Music is always an emotional medium. But it can and must be more than emotional stimulation.

Speaking for myself, and myself alone—expressing personal preference only—praise songs are generally boring. The thought rhythm is too slow; that is, they seem to feed the emotions more than they feed the mind. Too little content, too much repetition. And with their complex, soloistic melodies that I can’t see (I’m used to reading music), they just aren’t worth the effort. They annoy me.

But for every one of me, there is at least one good, godly, Spirit-filled, committed child of God who finds my congregational preferences boring.

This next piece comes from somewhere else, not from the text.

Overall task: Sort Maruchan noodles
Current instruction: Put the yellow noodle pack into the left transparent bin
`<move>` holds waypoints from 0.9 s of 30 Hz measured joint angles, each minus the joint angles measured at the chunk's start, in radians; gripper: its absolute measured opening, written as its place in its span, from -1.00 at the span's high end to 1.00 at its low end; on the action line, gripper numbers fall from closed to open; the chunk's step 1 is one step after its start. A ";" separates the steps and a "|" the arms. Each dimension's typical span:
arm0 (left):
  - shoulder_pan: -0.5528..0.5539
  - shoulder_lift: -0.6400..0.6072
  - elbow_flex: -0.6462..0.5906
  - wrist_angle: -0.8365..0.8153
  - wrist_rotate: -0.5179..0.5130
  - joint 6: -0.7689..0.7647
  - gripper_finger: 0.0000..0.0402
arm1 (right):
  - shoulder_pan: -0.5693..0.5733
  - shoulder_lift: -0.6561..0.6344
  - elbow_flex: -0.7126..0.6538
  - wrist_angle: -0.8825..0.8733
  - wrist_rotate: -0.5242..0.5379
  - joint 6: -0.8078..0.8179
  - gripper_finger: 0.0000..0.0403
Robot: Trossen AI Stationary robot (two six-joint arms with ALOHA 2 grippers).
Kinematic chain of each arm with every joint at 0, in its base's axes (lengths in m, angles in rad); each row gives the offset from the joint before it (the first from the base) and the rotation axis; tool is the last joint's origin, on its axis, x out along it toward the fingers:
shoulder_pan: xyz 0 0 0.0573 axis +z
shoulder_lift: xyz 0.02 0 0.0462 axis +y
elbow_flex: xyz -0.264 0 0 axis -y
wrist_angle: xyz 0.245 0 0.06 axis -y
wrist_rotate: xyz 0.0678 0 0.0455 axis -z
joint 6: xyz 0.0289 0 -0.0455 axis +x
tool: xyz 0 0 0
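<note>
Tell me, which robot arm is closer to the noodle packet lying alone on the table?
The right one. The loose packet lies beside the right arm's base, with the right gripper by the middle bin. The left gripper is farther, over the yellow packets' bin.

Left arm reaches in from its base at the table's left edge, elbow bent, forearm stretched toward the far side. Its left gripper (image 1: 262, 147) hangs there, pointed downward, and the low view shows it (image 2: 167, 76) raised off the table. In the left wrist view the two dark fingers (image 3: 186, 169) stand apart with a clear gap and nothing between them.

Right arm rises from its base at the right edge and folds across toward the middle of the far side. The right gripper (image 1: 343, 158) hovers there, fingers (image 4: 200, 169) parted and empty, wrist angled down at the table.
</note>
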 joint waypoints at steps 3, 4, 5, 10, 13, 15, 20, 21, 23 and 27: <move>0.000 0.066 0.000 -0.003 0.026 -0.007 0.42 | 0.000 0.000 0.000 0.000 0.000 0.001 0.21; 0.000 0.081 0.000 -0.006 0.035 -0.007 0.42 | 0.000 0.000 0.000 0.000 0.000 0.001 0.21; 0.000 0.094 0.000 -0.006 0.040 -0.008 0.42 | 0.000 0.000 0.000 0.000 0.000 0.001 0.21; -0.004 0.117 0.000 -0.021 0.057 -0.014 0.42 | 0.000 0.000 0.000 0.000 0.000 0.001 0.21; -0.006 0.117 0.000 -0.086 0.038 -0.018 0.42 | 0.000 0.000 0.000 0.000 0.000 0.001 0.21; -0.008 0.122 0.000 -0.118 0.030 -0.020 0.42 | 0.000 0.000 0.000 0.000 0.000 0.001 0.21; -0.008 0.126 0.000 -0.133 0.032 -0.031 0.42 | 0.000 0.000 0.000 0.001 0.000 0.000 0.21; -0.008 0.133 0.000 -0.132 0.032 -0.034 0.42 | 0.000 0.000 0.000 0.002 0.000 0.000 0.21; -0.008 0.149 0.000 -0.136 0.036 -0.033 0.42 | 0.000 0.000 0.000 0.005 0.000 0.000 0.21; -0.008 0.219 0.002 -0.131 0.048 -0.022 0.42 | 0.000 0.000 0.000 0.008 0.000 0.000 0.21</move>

They find them short on the emotional flavor they prefer, and thus the message just doesn’t connect.

Different cultures, ages, personalities, and individuals are comfortable at different places on that scale of mental stimulation to emotional stimulation. And of course, by even characterizing music that way, I’m painting a highly colorful media in black and white. The issues in congregational singing go far beyond the mind vs. emotion element.

But my point here is this: our Creator God has provided us with an amazing wealth of congregational song that runs the full gamut of mind to emotion. If you’re a worship leader, be aware of both needs, and know your congregation. Feed them a rich and varied feast of song, and don’t be afraid to give them a new flavor once in awhile. They might like it!

If you’re a worshiper, be tolerant, and allow yourself to be stretched. Consider it a chance to broaden your perspective and grow. Participate, and let yourself experience something outside your comfort zone!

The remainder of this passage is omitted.